It's always nice to see a fine filmmaker such as Christopher Nolan successfully make the switch from independent to Hollywood filmmaking. First of all, it means reassurance for audiences that at least some quality will be headed to their multiplexes. Second of all, if their films make money, then maybe, just maybe, the studios will greenlight more pictures with the ambition of that particular filmmaker. We shall see what transpires, but for now, Christopher Nolan's "Insomnia" is a fine thriller and a perfect excuse to get out of the summer heat.
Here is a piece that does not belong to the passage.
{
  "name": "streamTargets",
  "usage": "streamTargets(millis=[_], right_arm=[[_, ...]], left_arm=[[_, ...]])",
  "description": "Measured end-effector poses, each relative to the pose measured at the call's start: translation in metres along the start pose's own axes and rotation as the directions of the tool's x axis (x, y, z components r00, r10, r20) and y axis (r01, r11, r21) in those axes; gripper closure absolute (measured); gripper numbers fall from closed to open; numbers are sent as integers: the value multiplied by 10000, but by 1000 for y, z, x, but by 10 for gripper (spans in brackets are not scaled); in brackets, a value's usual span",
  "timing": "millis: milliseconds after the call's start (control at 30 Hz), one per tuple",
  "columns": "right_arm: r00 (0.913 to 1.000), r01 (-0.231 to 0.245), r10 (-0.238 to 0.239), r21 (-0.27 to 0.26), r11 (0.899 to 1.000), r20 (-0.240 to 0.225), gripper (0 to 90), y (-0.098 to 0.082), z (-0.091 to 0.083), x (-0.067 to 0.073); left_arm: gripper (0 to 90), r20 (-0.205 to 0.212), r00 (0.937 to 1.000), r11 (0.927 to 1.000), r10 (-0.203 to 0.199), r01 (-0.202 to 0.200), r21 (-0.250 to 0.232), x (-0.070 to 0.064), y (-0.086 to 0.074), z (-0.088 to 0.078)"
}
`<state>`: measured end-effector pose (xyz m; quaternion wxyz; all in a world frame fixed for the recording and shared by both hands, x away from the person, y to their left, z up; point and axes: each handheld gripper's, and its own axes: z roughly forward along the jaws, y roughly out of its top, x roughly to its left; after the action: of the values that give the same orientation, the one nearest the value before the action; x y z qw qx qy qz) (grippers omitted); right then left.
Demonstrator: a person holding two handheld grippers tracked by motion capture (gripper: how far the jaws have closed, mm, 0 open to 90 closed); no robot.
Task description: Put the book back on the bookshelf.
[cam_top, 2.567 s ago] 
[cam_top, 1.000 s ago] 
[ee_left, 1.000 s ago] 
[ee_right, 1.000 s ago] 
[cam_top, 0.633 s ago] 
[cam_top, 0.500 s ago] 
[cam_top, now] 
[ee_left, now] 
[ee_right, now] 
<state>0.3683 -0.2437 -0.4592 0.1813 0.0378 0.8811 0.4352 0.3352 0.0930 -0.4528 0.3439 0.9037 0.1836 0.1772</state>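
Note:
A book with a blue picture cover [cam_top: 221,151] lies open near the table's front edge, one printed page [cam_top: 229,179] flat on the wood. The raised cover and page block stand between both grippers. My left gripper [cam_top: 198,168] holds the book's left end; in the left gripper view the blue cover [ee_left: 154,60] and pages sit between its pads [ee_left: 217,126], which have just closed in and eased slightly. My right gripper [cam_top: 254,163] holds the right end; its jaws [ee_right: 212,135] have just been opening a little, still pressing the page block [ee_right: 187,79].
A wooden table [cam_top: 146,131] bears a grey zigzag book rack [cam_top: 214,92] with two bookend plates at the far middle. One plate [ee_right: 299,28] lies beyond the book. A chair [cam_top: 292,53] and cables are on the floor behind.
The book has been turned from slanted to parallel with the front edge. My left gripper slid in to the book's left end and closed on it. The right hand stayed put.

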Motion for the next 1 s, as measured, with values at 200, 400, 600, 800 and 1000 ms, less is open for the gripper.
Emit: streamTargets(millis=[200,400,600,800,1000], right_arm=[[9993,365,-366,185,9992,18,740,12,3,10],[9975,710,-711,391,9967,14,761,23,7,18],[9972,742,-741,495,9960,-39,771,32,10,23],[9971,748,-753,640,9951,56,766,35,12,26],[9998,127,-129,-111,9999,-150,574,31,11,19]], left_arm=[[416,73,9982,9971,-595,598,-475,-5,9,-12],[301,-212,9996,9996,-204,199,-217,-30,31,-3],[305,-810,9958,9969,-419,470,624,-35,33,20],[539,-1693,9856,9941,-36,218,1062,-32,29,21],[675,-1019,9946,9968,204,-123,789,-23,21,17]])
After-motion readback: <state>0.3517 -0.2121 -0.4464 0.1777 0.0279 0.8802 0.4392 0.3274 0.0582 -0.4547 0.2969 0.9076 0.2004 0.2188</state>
Detective Will Dormer (Al Pacino) is recruited to solve a murder in Nightmute, Alaska, where (at this time of year) the sun never sets. He goes not only because he is assigned, but also because he is pending investigation back home in L.A. led by a greedy co-worker; not something he wants to stick around for. Detective Ellie Burr (Hilary Swank), a long time fan of Dormer's, is assigned to work with him when a suspect is found in a remote cottage. While chasing him, Dormer accidentally shoots his partner. The suspect, Walter Finch (Robin Williams), sees it and blackmails Dormer. What does he want?
What sets "Insomnia" apart is how deeply it delves into the psychology of the situation. In most thrillers of this sort, the bad guy spills his guts once he is discovered, leaving little to the imagination; trivializing the entire nature of their crimes. It seems to me that any killer who feels the need to do this shouldn't be able to get away with stealing bubble gum from a convenience store. "Insomnia" is not so much about finding out who the killer is but about the minds of the cat and the mouse, and how they may not be as different as one would think. This is a theme in all of Christopher Nolan's films: taking a deceivingly simple premise and somehow placing the viewer inside the protagonist's (or possibly antagonist's) mind.
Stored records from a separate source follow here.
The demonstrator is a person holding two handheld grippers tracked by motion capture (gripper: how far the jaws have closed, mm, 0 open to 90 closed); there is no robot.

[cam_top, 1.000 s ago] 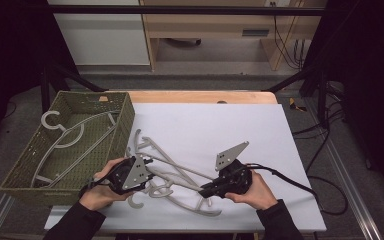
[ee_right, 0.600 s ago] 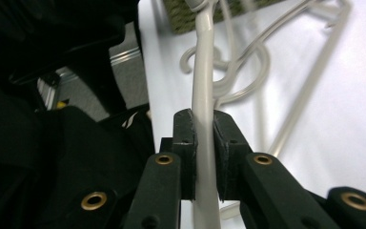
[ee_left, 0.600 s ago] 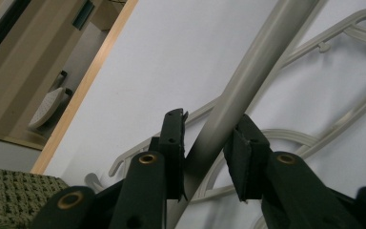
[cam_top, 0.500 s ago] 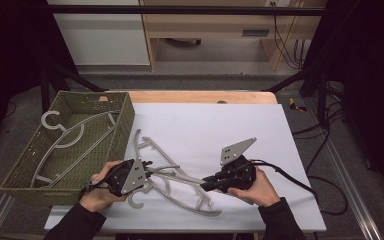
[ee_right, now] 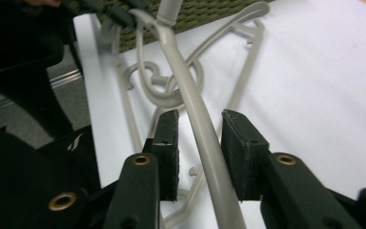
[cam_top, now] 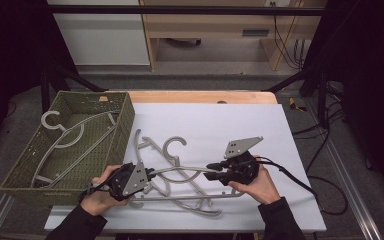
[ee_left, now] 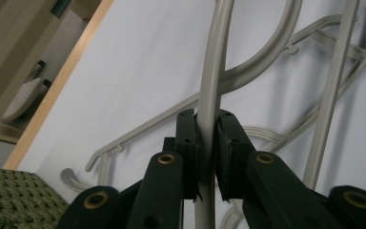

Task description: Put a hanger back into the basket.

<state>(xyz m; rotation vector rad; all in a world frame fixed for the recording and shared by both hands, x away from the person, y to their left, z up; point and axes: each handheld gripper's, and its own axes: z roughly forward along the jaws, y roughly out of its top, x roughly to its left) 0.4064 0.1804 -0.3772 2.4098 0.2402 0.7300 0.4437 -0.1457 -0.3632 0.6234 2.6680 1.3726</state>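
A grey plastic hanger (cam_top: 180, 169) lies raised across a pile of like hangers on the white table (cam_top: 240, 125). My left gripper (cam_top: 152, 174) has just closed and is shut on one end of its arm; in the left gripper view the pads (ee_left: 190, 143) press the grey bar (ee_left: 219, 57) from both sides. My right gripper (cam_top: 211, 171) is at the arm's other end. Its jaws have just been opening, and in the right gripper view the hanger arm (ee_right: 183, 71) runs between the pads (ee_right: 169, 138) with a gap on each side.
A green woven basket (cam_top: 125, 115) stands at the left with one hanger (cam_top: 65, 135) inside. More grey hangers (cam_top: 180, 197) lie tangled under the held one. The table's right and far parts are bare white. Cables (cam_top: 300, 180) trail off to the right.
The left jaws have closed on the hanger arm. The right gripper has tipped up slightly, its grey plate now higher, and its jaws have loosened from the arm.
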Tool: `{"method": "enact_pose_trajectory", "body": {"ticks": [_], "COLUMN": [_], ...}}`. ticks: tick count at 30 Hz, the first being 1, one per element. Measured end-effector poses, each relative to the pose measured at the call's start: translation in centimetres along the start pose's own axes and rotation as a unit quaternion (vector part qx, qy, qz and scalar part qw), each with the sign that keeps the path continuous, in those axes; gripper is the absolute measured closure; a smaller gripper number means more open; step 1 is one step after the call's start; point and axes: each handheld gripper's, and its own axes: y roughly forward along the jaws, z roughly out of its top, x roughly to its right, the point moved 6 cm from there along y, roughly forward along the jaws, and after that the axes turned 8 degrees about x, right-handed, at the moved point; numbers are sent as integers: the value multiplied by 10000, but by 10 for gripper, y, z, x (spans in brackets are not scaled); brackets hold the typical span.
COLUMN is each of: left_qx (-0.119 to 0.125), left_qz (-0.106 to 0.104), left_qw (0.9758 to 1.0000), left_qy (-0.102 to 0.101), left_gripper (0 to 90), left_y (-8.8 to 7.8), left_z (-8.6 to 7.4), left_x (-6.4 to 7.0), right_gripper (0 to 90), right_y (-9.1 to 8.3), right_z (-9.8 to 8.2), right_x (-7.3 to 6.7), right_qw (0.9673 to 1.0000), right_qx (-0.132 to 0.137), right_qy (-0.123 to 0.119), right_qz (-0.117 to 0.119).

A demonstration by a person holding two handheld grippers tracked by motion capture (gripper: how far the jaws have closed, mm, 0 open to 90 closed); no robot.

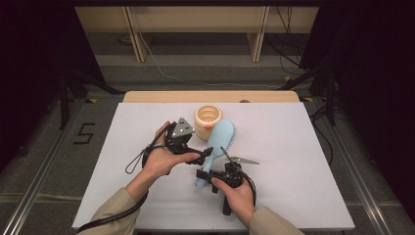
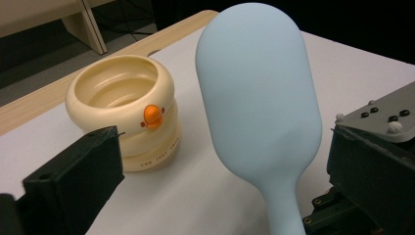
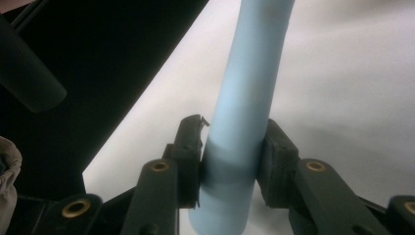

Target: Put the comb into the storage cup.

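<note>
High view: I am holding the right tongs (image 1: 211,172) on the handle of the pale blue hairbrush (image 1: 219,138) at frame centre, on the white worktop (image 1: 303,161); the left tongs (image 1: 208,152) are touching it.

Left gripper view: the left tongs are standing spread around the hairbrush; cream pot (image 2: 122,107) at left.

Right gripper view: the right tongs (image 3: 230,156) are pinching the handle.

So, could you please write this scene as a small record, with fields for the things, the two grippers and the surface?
held thing: light blue hairbrush, handle clamped, head raised off the table
right gripper: shut on the brush handle
left gripper: jaws open, standing on both sides of the brush
other thing: cream ring-shaped cup with orange duck bill, upright, beside the brush head
surface: white table
</note>
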Motion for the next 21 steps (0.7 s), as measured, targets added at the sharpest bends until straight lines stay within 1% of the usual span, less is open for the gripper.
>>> {"method": "enact_pose_trajectory", "body": {"ticks": [4,8,11,21], "left_qx": [11,-10,0,-75], "left_qz": [-42,-106,-109,-173], "left_qw": [9999,9998,9998,9995], "left_qy": [-95,-167,-189,-238], "left_gripper": [0,0,0,0], "left_y": [5,10,14,27], "left_z": [4,8,11,19], "left_x": [1,2,2,6], "right_gripper": [665,665,665,665], "right_y": [0,0,0,0], "right_z": [0,0,0,0], "right_x": [0,0,0,0], "right_qw": [10000,10000,10000,10000], "right_qx": [20,-1,-3,8], "right_qy": [-19,19,11,10], "right_qz": [-9,-10,-6,-11]}}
To be fair, I have never seen the 1997 original "Insomnia" on which this remake of the same name is based. However, one thing one cannot re-create is the impact of the talent involved. As I said before, Christopher Nolan is brilliant at placing us inside the minds of characters we can never fully comprehend. In this film, he uses his talent for integrating location into the fabric of the story to get us there. You can almost feel the mist, almost smell the trees, and the emotional claustrophobia is very real. The endless day of Nightmute is masterfully orchestrated, slowly closing in on Dormer; intruding in on him, choking him as circumstances get worse and worse.
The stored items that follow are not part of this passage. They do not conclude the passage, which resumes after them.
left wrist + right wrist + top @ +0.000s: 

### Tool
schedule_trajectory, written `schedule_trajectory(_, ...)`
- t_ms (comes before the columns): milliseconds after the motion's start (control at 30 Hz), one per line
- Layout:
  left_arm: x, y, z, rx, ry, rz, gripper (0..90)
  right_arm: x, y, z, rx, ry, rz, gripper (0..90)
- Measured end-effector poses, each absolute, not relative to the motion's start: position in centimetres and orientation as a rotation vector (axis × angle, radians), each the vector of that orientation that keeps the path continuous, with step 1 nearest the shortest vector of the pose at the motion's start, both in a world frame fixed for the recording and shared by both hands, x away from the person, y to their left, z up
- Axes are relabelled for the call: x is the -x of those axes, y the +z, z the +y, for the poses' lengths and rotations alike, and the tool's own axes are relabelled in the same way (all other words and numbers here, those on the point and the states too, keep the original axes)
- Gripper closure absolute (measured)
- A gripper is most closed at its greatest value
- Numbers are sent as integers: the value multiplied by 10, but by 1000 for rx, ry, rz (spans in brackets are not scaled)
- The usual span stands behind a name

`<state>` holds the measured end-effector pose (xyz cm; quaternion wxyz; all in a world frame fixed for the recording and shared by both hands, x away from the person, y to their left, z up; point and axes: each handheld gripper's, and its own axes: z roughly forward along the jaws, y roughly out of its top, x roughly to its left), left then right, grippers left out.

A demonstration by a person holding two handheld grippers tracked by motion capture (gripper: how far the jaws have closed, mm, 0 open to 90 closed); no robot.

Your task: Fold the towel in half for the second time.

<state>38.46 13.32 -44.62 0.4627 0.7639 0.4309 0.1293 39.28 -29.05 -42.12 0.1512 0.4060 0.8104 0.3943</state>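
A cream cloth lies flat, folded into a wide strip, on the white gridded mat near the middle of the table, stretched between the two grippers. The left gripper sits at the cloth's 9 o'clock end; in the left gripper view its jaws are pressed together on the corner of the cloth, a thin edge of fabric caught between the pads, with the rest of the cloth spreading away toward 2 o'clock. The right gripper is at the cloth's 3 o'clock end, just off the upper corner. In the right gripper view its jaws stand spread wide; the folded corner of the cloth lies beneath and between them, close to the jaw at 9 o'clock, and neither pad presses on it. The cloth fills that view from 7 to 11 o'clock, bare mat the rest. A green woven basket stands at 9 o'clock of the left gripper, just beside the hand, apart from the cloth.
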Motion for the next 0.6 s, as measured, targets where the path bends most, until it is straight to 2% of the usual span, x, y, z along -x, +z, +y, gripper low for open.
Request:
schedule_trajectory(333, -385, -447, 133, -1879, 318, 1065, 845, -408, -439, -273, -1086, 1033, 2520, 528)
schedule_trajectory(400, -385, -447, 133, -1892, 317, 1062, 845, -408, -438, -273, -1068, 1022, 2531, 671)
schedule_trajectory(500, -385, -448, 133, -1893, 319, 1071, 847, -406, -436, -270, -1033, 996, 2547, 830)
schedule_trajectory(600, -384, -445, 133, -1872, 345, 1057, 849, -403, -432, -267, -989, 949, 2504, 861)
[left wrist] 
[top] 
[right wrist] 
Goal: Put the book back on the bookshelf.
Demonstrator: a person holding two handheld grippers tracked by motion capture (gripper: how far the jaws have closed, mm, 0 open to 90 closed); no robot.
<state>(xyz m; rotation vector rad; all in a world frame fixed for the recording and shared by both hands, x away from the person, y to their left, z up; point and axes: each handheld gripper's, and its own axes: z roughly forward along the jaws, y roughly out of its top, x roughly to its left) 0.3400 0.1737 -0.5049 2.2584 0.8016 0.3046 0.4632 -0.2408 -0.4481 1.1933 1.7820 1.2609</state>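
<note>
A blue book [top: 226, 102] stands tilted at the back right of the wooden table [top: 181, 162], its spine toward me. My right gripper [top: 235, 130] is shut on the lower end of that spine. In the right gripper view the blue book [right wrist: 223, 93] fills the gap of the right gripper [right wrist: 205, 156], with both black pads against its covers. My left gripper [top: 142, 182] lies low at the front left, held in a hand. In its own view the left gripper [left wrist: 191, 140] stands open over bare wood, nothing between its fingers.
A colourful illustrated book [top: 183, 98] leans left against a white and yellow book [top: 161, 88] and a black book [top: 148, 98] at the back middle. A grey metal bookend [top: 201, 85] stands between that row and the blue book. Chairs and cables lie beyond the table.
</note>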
For the most part, "Insomnia" is a clever and effective thriller. Unfortunately, when it is time for the film to reach a conclusion, it cops out (pun most definitely intended). All the tension that has been built up between Dormer and Finch; all of the torment that Dormer has gone through is dropped. The film sets it's characters up so that they will have to face their problems and maybe even be taken down by them, but it takes the easy way out, settling for a standard, over-sensationalized ending. Why can't films these days have the patience to carry themselves all the way across the finish line?
Ending notwithstanding, "Insomnia" is one of the better thrillers this summer. As a remake, it is plenty unique and has enough merit that one does not have to see the original to realize that it stands on it's own. And now that Christopher Nolan has bigger budgets at his disposal, I simply cannot wait to see the next trick he has up his sleeve.